As for the 40% of the film that isn’t concerned with spectacle, Scalia and Dennis Christopher’s rapport is fun and silly. Scalia, with his effortless “action man” appeal, seems very at home with the material; he had already done a Richard Pepin PM movie about reluctantly teaming up with a non-human partner with ‘94’s T-Force. As the good guy alien, Christopher is given lots of cheesy fish-out-of-water stuff to work with, and his charms are enough to almost make you forget about his silly “Deep Space Nine season one” appearance (you never really forget). 
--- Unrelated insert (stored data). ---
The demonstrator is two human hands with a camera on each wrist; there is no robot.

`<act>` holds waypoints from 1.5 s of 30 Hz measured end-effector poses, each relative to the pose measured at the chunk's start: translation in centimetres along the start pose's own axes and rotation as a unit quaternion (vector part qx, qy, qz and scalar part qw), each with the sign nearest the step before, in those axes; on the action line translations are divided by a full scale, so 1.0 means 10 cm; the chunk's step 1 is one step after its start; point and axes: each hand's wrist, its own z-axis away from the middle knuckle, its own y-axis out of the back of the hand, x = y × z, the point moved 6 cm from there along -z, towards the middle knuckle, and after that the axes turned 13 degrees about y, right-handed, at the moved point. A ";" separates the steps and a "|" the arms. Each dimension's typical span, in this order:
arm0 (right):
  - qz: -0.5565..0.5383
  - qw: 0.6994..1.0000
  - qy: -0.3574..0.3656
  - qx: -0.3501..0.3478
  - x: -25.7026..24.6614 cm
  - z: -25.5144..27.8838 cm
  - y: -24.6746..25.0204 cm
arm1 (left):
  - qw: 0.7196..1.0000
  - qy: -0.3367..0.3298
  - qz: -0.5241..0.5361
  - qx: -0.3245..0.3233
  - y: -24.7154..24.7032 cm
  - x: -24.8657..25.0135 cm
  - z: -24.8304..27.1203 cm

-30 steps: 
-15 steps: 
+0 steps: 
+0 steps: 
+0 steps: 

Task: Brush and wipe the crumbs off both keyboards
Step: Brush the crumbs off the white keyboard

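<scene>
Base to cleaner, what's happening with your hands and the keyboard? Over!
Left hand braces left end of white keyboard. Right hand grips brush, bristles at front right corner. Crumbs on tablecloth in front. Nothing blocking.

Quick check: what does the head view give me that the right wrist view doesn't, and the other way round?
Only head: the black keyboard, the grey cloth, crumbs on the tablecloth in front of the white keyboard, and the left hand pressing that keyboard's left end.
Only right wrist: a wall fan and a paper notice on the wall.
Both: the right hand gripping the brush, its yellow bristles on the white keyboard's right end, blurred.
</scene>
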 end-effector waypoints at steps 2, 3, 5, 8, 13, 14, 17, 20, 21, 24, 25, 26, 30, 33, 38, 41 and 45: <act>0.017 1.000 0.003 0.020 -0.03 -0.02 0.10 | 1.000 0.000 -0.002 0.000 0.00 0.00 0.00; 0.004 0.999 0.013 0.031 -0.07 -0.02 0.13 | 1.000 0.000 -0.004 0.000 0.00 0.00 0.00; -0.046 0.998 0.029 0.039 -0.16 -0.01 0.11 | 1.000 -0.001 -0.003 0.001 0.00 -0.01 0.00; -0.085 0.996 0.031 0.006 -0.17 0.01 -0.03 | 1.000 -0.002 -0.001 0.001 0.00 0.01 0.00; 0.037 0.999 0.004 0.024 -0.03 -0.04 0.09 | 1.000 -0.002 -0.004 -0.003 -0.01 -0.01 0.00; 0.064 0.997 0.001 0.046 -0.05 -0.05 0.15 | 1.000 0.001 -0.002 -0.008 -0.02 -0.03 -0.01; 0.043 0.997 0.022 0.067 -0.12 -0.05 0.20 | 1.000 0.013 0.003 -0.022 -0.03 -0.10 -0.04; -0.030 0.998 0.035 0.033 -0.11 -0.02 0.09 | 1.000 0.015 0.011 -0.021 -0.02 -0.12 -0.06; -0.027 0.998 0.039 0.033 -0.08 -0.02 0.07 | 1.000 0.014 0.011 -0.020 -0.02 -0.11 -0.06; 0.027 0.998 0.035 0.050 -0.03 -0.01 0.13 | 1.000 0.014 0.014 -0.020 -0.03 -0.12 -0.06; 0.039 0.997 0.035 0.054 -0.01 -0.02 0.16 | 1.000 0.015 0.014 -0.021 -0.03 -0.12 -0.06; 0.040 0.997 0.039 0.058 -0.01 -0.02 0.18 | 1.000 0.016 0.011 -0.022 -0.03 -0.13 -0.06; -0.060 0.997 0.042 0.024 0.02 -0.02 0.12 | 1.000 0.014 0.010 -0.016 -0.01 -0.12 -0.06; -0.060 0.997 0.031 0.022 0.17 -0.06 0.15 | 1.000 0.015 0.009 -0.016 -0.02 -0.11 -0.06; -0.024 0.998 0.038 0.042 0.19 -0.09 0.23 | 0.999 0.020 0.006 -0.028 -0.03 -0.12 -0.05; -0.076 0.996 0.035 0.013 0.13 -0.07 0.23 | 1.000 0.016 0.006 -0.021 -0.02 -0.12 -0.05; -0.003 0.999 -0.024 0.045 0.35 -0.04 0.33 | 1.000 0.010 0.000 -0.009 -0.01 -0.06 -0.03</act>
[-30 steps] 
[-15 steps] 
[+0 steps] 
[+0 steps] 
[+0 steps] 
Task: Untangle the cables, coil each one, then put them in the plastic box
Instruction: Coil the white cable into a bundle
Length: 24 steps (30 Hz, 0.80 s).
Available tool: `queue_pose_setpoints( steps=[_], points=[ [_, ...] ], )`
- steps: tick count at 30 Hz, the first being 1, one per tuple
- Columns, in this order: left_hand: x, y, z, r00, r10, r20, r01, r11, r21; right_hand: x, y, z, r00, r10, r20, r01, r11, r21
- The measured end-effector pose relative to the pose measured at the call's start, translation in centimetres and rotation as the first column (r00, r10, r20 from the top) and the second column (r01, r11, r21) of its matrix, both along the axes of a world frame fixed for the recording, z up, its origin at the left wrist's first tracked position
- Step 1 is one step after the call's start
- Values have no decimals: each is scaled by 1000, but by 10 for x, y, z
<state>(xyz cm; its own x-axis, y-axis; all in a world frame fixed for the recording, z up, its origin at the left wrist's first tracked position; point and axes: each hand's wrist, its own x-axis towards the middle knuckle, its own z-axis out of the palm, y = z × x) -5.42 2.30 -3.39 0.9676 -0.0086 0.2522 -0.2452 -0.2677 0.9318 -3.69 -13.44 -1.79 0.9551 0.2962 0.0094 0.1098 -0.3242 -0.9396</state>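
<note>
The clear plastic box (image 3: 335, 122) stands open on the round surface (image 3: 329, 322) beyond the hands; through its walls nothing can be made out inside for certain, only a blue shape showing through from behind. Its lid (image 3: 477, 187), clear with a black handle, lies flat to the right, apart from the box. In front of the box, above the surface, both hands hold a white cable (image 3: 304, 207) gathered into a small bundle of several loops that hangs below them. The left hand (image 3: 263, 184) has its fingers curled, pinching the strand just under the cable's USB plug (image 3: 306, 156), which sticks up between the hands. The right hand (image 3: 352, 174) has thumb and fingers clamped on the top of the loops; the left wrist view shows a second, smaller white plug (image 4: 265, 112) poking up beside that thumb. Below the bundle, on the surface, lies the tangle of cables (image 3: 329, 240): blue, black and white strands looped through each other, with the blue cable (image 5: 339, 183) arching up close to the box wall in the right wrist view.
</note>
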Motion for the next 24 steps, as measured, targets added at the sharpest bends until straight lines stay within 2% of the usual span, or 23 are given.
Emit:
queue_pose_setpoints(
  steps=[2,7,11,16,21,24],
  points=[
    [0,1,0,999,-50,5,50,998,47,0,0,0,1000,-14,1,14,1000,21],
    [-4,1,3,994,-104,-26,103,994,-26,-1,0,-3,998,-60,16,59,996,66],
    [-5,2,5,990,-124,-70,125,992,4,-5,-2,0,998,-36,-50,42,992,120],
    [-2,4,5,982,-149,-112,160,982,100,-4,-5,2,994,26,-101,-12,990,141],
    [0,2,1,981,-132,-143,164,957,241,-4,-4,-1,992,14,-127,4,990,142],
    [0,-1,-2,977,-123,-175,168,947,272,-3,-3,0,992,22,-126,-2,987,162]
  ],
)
Even though it starts out with a “fear the other” edge, the script eventually makes way for crunchy granola ‘90s speechifying about respecting our planet and those we don’t understand. It doesn’t matter that it lacks the nervy excitement of more serious work like The Matrix. It’s an exciting movie full of schlock and crowd-pleasing action, which is what you want from PM. The “actual” Men in Black went even further in softening conspiracy lore for mass audiences, but The Silencers is the real deal if you want something more action heavy.